Press Release • May 13, 2013
Thomas R. Insel, M.D., director, NIMH
NIMH and APA have a shared interest in ensuring that patients and health providers have the best available tools and information today to identify and treat mental health issues, while we continue to invest in improving and advancing mental disorder diagnostics for the future.
Today, the American Psychiatric Association’s (APA) Diagnostic and Statistical Manual of Mental Disorders (DSM), along with the International Classification of Diseases (ICD) represents the best information currently available for clinical diagnosis of mental disorders Patients, families, and insurers can be confident that effective treatments are available and that the DSM is the key resource for delivering the best available care. The National Institute of Mental Health (NIMH) has not changed its position on DSM-5. As NIMH’s Research Domain Criteria (RDoC) project website states, “The diagnostic categories represented in the DSM-IV and the International Classification of Diseases-10 (ICD-10, containing virtually identical disorder codes) remain the contemporary consensus standard for how mental disorders are diagnosed and treated.”
Yet, what may be realistically feasible today for practitioners is no longer sufficient for researchers. Looking forward, laying the groundwork for a future diagnostic system that more directly reflects modern brain science will require openness to rethinking traditional categories. It is increasingly evident that mental illness will be best understood as disorders of brain structure and function that implicate specific domains of cognition, emotion, and behavior. This is the focus of the NIMH’s Research Domain Criteria (RDoC) project. RDoC is an attempt to create a new kind of taxonomy for mental disorders by bringing the power of modern research approaches in genetics, neuroscience, and behavioral science to the problem of mental illness.
The evolution of diagnosis does not mean that mental disorders are any less real and serious than other illnesses.
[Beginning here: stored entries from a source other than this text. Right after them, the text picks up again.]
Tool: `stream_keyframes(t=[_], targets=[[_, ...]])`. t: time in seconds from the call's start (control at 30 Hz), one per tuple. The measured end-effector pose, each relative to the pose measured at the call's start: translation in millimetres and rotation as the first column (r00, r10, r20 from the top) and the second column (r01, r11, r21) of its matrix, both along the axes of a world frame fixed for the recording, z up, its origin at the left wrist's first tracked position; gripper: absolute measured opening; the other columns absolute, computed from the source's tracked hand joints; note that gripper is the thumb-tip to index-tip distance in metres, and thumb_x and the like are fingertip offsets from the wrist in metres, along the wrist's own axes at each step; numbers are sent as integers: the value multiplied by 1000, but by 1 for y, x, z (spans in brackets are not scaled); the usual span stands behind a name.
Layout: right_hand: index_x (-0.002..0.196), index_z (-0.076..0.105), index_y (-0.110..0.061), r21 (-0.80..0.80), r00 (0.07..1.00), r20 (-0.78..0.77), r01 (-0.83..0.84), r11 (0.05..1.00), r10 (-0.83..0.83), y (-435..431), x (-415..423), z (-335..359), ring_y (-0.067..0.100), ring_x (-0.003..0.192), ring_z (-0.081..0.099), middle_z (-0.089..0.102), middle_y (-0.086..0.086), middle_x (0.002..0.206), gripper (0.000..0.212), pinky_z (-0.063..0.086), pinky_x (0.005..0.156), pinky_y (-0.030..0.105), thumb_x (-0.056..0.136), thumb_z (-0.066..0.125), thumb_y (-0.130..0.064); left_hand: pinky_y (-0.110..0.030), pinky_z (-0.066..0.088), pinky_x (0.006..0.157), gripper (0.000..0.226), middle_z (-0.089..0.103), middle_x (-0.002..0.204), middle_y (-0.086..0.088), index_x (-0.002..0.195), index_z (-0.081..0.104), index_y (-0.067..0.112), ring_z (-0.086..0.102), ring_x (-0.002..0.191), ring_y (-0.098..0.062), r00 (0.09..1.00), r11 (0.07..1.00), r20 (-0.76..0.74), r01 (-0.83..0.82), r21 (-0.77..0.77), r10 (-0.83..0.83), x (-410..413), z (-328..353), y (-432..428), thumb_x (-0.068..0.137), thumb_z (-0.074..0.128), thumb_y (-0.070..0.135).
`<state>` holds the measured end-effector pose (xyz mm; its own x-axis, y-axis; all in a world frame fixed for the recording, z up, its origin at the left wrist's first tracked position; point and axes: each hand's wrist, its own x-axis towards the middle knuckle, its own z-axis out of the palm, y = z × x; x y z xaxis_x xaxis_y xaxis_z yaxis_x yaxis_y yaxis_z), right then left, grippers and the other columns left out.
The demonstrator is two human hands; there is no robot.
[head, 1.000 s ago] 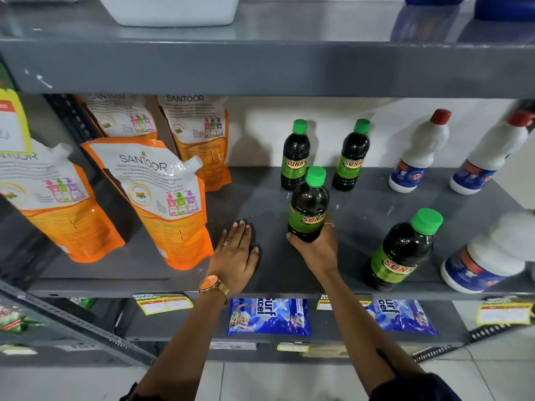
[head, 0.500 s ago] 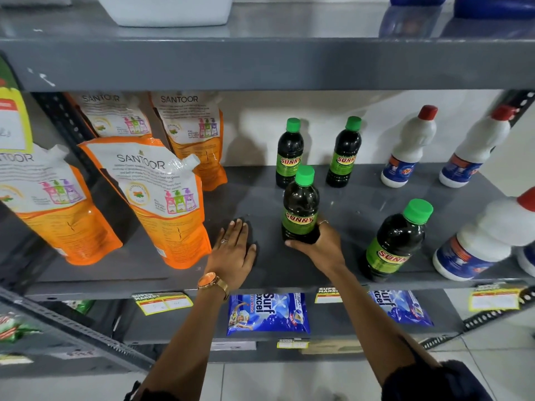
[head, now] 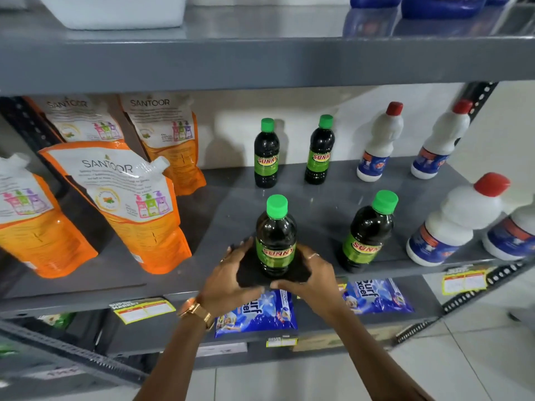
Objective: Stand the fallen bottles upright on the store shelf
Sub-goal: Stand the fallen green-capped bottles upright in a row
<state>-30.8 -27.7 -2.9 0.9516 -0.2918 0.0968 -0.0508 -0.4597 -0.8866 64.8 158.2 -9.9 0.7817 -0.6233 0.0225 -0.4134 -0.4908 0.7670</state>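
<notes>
Both hands were cupped round the base of the front dark bottle (head: pixel 276 238), left hand (head: pixel 231 277) and right hand (head: pixel 311 274) with thumbs almost meeting in front and fingers loose on either side. Looked more like steadying than a hard squeeze, and I couldn't tell how firmly they pressed. The bottle stood upright close to the front lip of the shelf (head: pixel 95 285), so I'd guess this was the settling step, and the next move would be letting go gently without nudging it forward off the edge. There was open room to its left before the orange pouch (head: pixel 136 215). To the right, another green-capped bottle (head: pixel 369 235) stood near, then the white bottle (head: pixel 454 224). Further back, two more dark bottles (head: pixel 266 154) stood by the wall. None looked fallen from there.
</notes>
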Motion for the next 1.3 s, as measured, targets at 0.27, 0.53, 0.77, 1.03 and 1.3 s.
stream_keyframes(t=[0.27, 0.53, 0.77, 1.03, 1.3], targets=[[130, 42, -20, 41, 792, 196, 583, 812, -578, -58, -67, -11, 19, 117, 48, 48, 3, 129, 93, 42, 97, 33, 51, 86, -44, -45, 49, 89, 98, 57, 127, -4, 127, 37, 31, 54, 113, -27, 970, 975, 124, -217, 46, 210, -15, -7, -29, 45, 72, 72], [136, 47, -16, -53, 921, -103, 372, 927, -376, -101, -51, -24, 30, 128, 47, 53, 14, 138, 103, 41, 104, 47, 49, 78, -60, -43, 53, 83, 87, 66, 108, 7, 112, 51, 35, 61, 99, -17, 962, 961, 14, -273, -41, 274, -21, -1, -31, 38, 73, 74], [128, 54, -16, -13, 948, 0, 319, 948, -319, -105, -48, -29, 21, 115, 53, 62, 4, 123, 83, 44, 96, 38, 56, 85, -45, -38, 52, 85, 88, 69, 107, 8, 110, 54, 34, 62, 98, -14, 942, 941, -18, -337, -26, 336, -24, -1, -34, 34, 77, 72], [121, 56, -22, 21, 973, 85, 215, 976, -216, -108, -51, -19, 8, 100, 56, 57, -18, 103, 74, 48, 86, 28, 57, 87, -39, -36, 49, 89, 80, 66, 110, -1, 113, 54, 24, 60, 95, -14, 950, 950, -49, -310, -29, 308, -35, 9, -42, 45, 89, 44], [106, 57, -19, 136, 785, 247, 552, 822, -568, -153, -132, -24, 18, 95, 50, 53, 4, 104, 57, 49, 85, 41, 59, 87, -32, -32, 23, 107, 101, 18, 149, -22, 143, 16, 8, 19, 137, -29, 650, 652, 179, -622, -433, 738, -146, -7, -110, 68, 74, 44]])
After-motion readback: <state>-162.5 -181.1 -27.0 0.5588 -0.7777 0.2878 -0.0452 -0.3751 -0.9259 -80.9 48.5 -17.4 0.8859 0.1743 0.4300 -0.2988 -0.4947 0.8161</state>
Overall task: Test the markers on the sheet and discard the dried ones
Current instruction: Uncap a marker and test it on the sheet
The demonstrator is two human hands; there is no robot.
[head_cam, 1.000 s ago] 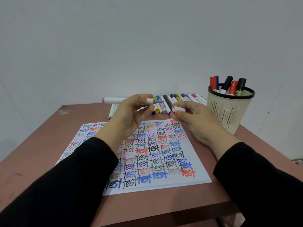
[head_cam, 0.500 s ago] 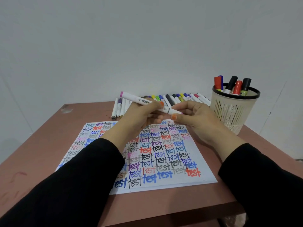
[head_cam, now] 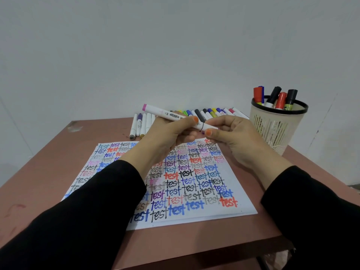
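Observation:
A white marker [head_cam: 165, 113] with a pink end cap is held above the sheet, tilted up to the left. My left hand [head_cam: 165, 137] grips its barrel. My right hand [head_cam: 231, 137] pinches the cap end of the same marker between thumb and fingers. The cap sits on the marker. Under both hands lies the white sheet [head_cam: 239, 193], covered with the word "test" in many colours. A row of markers [head_cam: 212, 112] lies at the table's far edge, and a few white ones [head_cam: 140, 123] lie to the left of it.
A cream mesh basket [head_cam: 277, 127] with a black rim stands at the far right and holds several thick markers [head_cam: 280, 99]. The brown table [head_cam: 48, 172] ends close to me and at the right behind the basket. A grey wall rises behind it.
One second ago the cap was off in my right hand. It has since been pushed onto the marker, and the marker has tilted up at its left end.

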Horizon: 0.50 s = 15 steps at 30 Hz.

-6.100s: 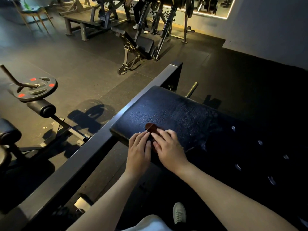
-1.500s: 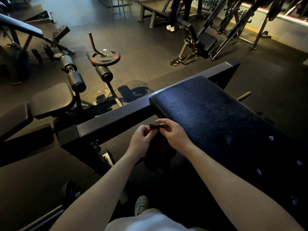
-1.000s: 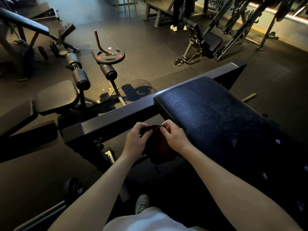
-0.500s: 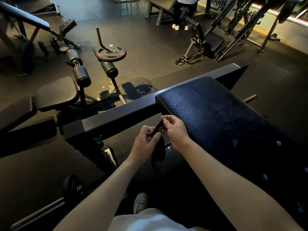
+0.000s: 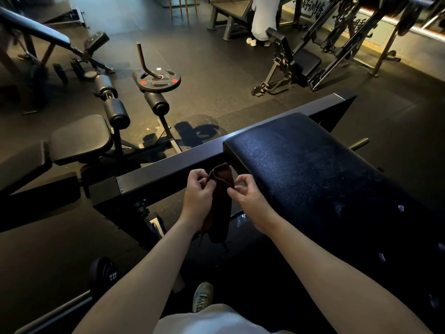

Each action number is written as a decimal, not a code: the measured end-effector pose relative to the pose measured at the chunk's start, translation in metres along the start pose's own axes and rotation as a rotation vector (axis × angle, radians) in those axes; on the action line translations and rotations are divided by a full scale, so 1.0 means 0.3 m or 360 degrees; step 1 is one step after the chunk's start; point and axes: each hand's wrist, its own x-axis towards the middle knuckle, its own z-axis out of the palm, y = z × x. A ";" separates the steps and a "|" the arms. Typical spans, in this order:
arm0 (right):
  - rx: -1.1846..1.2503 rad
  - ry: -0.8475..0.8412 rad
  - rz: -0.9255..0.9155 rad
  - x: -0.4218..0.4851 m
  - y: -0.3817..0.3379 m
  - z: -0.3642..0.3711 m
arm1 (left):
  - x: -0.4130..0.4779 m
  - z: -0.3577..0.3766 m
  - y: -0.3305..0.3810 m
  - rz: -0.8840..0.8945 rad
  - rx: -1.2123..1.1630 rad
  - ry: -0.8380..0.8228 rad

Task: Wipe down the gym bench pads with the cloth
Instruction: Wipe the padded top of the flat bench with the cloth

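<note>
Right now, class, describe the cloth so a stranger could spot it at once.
Start at the big black bench pad on the right. Off its near left corner, the left hand and right hand pinch a cloth hanging between them. It is the only reddish-brown, limp thing among black pads.

- A black weight plate [image 5: 156, 79] with red marks is lying flat around a bent post at 11 o'clock.
- Two padded rollers [image 5: 116, 112] are sticking out just below and left of the plate, toward 10 o'clock.
- A black steel beam [image 5: 173, 173] is running across the middle, rising from 9 o'clock toward 2 o'clock.
- A person in white clothing [image 5: 262, 19] is standing at 12 o'clock.
- A wooden chair [image 5: 183, 7] is standing at the top edge, left of that person.
- A pale shoe [image 5: 203, 296] is resting on the dark floor at 6 o'clock.
</note>
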 end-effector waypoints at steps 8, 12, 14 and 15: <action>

Indeed, the science of diagnosis has been evolving throughout medicine. For example, subtypes of cancers once defined by where they occurred in the body are now classified on the basis of their underlying genetic and molecular causes.
All medical disciplines advance through research progress in characterizing diseases and disorders. DSM-5 and RDoC represent complementary, not competing, frameworks for this goal. DSM-5, which will be released May 18, reflects the scientific progress seen since the manual’s last edition was published in 1994. RDoC is a new, comprehensive effort to redefine the research agenda for mental illness. As research findings begin to emerge from the RDoC effort, these findings may be incorporated into future DSM revisions and clinical practice guidelines. But this is a long-term undertaking. It will take years to fulfill the promise that this research effort represents for transforming the diagnosis and treatment of mental disorders.
By continuing to work together, our two organizations are committed to improving outcomes for people with some of the most disabling disorders in all of medicine.